**Work required**
Nothing but a number is needed here; count the lines of the listing that include "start".

═══ Information supplied

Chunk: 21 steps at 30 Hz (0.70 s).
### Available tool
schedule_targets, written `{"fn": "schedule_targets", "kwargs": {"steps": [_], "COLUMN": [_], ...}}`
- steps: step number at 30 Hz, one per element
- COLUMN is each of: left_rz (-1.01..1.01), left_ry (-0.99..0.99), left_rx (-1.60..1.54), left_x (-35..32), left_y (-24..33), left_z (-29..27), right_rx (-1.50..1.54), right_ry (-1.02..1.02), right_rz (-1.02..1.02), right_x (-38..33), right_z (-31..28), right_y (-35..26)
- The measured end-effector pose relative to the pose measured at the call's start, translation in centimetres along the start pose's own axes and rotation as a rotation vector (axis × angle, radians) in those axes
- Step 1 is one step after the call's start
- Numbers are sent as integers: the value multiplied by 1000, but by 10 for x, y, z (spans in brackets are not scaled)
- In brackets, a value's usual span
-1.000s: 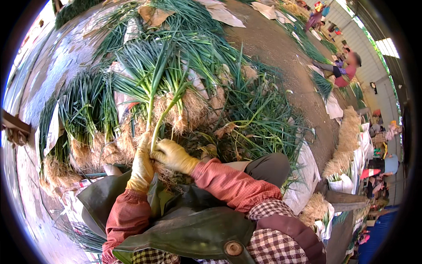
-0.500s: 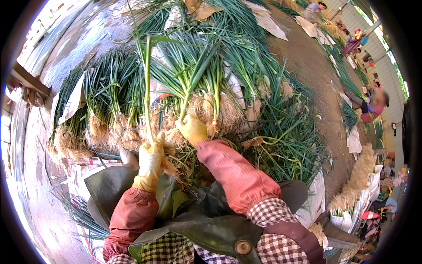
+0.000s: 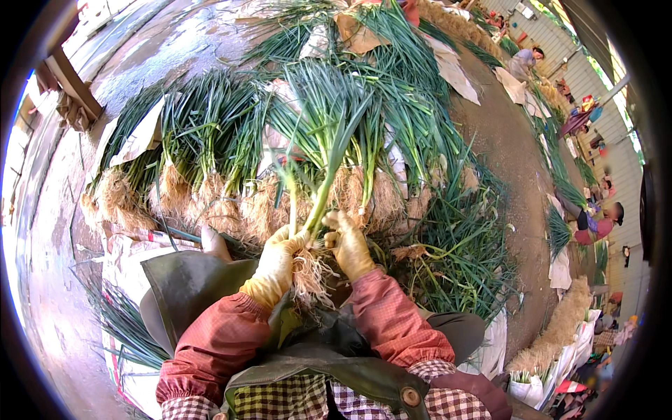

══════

**Answer space**
2